### Supplied data

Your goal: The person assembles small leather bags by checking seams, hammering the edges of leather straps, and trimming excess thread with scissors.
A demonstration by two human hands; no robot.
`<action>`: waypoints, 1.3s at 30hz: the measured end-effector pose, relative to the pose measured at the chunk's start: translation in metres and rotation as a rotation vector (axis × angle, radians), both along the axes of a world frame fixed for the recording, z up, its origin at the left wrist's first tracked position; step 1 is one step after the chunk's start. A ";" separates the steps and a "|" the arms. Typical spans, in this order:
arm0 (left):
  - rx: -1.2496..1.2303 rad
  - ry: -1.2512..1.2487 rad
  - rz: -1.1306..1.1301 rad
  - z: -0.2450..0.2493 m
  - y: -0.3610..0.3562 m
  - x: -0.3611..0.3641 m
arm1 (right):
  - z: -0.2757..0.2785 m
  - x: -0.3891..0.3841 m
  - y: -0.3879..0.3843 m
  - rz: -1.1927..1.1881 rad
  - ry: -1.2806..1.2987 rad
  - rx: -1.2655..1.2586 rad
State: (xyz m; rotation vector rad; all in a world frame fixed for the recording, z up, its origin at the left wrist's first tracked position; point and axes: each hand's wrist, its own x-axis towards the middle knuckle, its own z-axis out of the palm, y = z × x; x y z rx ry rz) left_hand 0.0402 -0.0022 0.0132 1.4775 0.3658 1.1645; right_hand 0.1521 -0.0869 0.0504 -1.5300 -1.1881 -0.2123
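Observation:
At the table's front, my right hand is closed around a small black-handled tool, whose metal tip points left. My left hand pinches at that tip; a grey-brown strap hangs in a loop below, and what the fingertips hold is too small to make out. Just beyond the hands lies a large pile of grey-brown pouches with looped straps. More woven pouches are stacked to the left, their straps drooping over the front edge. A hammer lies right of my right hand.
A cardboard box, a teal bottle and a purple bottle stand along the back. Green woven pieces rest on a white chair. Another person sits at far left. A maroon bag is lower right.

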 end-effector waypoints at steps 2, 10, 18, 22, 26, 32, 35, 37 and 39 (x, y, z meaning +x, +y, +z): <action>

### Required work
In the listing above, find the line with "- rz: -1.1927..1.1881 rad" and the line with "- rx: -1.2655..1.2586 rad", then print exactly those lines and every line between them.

### Written solution
  - rz: -1.1927..1.1881 rad
  - ry: -1.2806..1.2987 rad
  - rx: -1.2655..1.2586 rad

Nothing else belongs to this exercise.